-- Opening Marker --

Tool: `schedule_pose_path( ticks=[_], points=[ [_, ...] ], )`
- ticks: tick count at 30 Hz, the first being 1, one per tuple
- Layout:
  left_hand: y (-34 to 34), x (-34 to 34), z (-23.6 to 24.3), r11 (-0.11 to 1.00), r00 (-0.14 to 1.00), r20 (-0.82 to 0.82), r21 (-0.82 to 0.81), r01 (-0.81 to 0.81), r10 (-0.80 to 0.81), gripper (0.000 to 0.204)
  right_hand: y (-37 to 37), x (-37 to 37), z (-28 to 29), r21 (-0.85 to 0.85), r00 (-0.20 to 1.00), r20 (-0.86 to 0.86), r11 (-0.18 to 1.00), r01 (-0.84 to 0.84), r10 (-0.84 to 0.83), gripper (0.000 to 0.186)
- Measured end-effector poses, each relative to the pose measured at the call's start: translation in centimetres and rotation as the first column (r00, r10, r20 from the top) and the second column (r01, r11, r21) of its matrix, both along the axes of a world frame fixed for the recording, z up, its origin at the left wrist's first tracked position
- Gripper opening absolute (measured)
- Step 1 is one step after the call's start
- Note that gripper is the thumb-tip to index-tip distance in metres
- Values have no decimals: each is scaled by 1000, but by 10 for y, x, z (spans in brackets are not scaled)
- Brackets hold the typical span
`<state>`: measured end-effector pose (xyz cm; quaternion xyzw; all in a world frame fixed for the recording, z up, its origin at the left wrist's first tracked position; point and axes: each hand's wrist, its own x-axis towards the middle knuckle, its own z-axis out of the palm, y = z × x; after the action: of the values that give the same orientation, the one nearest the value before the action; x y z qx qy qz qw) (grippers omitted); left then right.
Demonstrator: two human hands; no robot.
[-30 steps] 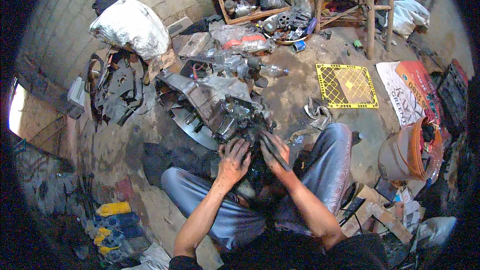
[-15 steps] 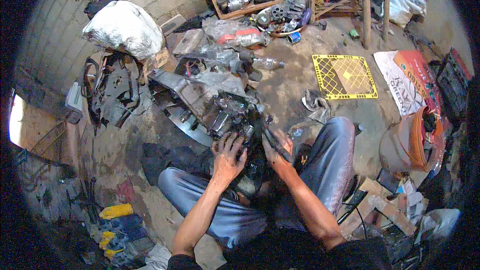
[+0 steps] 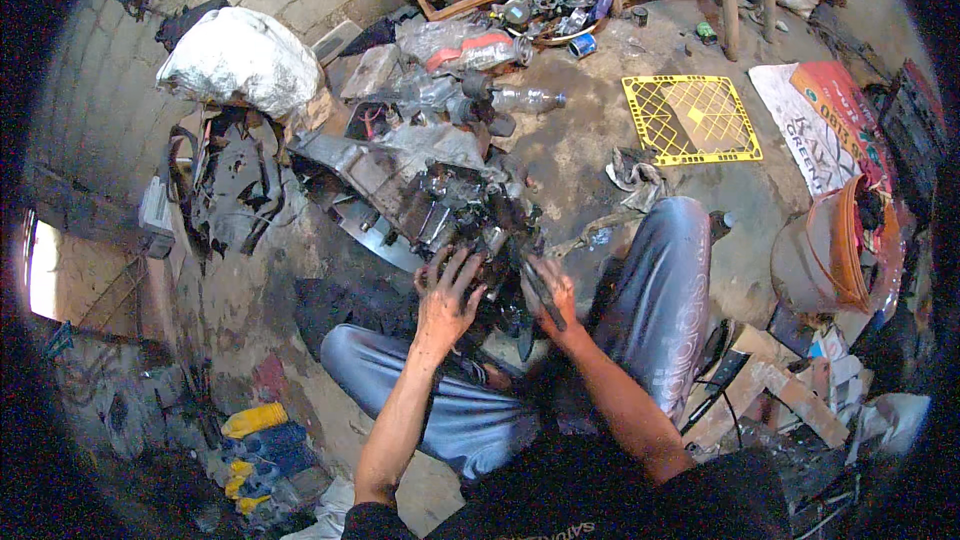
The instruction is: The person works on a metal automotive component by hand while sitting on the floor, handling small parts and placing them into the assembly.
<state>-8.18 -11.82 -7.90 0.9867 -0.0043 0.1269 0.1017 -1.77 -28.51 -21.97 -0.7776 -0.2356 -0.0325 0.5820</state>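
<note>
A greasy, dark metal mechanical assembly [image 3: 440, 205], with a broad grey housing [image 3: 350, 165] at its far left, lies on the floor before my crossed legs. My left hand [image 3: 446, 302] rests at its near edge, fingers spread and blackened, gripping nothing I can see. To the right, my right hand [image 3: 556, 302] is beside the assembly's near end. A dark, flat, elongated thing [image 3: 541, 292] lies along its inner side, apparently held by the thumb and palm; its kind is unclear. Shadow hides the parts between the hands. A curved pale metal piece [image 3: 372, 233] sticks out under the housing.
A yellow plastic grid [image 3: 692, 120] and a crumpled grey rag [image 3: 634, 178] lie to the right. Beyond stands an orange-rimmed bucket [image 3: 822, 258]. A white sack [image 3: 240, 62] sits far left, a plastic bottle [image 3: 528, 99] behind the assembly, cardboard pieces [image 3: 790, 395] near right.
The view has shifted, so the floor items sit higher at the right. Both hands stay by the assembly's near end; the right hand and its dark thing have turned more upright.
</note>
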Motion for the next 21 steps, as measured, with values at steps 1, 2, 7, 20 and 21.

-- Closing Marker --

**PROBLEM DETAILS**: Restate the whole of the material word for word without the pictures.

**ANSWER TO THIS EXERCISE**:
Tool: `schedule_pose_path( ticks=[_], points=[ [_, ...] ], )`
- ticks: tick count at 30 Hz, the first being 1, one per tuple
- Layout:
  left_hand: y (-34 to 34), x (-34 to 34), z (-23.6 to 24.3), r11 (-0.11 to 1.00), r00 (-0.14 to 1.00), r20 (-0.82 to 0.82), r21 (-0.82 to 0.81), r01 (-0.81 to 0.81), r10 (-0.80 to 0.81), gripper (0.000 to 0.204)
  right_hand: y (-37 to 37), x (-37 to 37), z (-28 to 29), r21 (-0.85 to 0.85), r00 (-0.20 to 1.00), r20 (-0.86 to 0.86), r11 (-0.18 to 1.00), r01 (-0.84 to 0.84), r10 (-0.84 to 0.83), gripper (0.000 to 0.186)
- Measured end-effector poses, each relative to the pose measured at the call's start: translation in centimetres and rotation as the first column (r00, r10, r20 from the top) and the second column (r01, r11, r21) of its matrix, both along the axes of a world frame fixed for the recording, z up, its origin at the left wrist's first tracked position
- Gripper opening absolute (measured)
- Step 1 is one step after the call's start
- Note that gripper is the thumb-tip to index-tip distance in metres
- Values have no decimals: each is scaled by 1000, but by 10 for y, x, z (spans in brackets are not scaled)
- Brackets hold the typical span
`<state>`: measured end-effector pose (xyz cm; quaternion xyzw; all in a world frame fixed for the recording, z up, its origin at the left wrist's first tracked position; point and axes: each hand's wrist, its own x-axis towards the middle knuckle, its own z-axis out of the palm, y = z × x; after the action: of the values that give the same orientation, the one nearest the value before the action; x y z qx qy qz qw) (grippers omitted); left then right.
Demonstrator: two human hands; no robot.
[-30 steps] 
[-15 steps] 
[+0 steps] 
The instruction is: The person works on a metal automotive component by hand while sitting on the floor, handling small parts and placing them into the assembly.
<state>-8.18 -11.82 -7.90 0.9867 -0.0043 0.1269 0.1017 -1.77 -28.51 -21.97 -0.7776 -0.2356 -0.0325 0.5820</state>
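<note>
A greasy, dark metal mechanical assembly [image 3: 440, 205], with a broad grey housing [image 3: 350, 165] at its far left, lies on the floor before my crossed legs. My left hand [image 3: 446, 302] rests at its near edge, fingers spread and blackened, gripping nothing I can see. To the right, my right hand [image 3: 556, 302] is beside the assembly's near end. A dark, flat, elongated thing [image 3: 541, 292] lies along its inner side, apparently held by the thumb and palm; its kind is unclear. Shadow hides the parts between the hands. A curved pale metal piece [image 3: 372, 233] sticks out under the housing.
A yellow plastic grid [image 3: 692, 120] and a crumpled grey rag [image 3: 634, 178] lie to the right. Beyond stands an orange-rimmed bucket [image 3: 822, 258]. A white sack [image 3: 240, 62] sits far left, a plastic bottle [image 3: 528, 99] behind the assembly, cardboard pieces [image 3: 790, 395] near right.
The view has shifted, so the floor items sit higher at the right. Both hands stay by the assembly's near end; the right hand and its dark thing have turned more upright.
</note>
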Motion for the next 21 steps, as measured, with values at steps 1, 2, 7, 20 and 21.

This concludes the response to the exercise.